(Stored data)
=== Begin Enclosure ===

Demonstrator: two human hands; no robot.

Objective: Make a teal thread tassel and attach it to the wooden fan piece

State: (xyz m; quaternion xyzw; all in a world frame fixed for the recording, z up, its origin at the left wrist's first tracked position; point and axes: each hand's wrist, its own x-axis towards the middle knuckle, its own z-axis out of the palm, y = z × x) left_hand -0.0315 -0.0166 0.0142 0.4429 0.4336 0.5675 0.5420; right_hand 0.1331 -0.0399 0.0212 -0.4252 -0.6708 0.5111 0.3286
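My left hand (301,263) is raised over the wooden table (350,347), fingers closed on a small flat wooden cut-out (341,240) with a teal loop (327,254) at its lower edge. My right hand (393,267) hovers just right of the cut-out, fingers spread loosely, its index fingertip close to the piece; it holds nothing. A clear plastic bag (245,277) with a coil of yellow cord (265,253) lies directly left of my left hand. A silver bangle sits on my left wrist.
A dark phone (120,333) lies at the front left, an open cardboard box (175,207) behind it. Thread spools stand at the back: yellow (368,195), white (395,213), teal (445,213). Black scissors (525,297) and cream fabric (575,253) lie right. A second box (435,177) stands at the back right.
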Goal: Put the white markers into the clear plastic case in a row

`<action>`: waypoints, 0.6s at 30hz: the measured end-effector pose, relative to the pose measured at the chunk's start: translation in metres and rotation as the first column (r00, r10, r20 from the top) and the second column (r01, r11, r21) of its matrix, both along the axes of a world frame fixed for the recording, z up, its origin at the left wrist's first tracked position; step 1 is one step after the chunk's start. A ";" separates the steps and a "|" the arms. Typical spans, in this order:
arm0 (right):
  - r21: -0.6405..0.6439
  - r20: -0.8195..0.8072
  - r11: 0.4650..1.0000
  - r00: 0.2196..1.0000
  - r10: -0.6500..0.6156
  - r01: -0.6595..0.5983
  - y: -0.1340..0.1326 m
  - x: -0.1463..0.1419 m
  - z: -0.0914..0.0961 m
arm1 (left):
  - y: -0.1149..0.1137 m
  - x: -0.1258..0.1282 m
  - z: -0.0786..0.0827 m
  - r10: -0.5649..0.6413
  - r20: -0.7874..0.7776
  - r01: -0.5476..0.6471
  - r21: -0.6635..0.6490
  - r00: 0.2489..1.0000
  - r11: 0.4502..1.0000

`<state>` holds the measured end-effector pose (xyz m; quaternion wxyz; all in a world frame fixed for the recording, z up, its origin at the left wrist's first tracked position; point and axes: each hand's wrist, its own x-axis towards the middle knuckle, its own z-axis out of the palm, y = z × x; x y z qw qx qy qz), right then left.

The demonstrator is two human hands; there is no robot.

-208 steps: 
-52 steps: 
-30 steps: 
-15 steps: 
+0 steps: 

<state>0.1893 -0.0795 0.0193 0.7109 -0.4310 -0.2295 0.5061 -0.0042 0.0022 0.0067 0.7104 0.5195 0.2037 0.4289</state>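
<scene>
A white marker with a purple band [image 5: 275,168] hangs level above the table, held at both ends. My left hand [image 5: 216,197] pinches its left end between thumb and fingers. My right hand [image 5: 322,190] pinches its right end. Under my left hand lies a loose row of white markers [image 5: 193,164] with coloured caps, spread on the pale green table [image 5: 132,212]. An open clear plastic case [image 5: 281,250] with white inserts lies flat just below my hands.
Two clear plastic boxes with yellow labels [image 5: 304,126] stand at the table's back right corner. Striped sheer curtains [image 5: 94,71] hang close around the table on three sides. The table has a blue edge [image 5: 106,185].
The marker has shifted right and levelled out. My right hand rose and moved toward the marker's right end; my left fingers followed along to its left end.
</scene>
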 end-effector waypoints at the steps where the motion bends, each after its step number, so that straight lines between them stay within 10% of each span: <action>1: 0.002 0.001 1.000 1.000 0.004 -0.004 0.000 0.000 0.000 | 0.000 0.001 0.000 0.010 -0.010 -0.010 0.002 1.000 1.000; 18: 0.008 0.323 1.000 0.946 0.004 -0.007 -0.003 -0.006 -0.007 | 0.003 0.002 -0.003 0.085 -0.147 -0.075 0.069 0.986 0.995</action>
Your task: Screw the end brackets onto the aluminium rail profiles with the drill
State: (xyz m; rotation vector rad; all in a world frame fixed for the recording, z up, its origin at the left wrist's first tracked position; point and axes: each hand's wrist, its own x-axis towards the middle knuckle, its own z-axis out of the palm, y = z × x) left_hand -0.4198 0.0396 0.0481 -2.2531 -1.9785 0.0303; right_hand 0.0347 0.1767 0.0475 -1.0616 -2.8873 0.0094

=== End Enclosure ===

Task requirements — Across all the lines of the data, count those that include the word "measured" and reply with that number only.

Written response — 2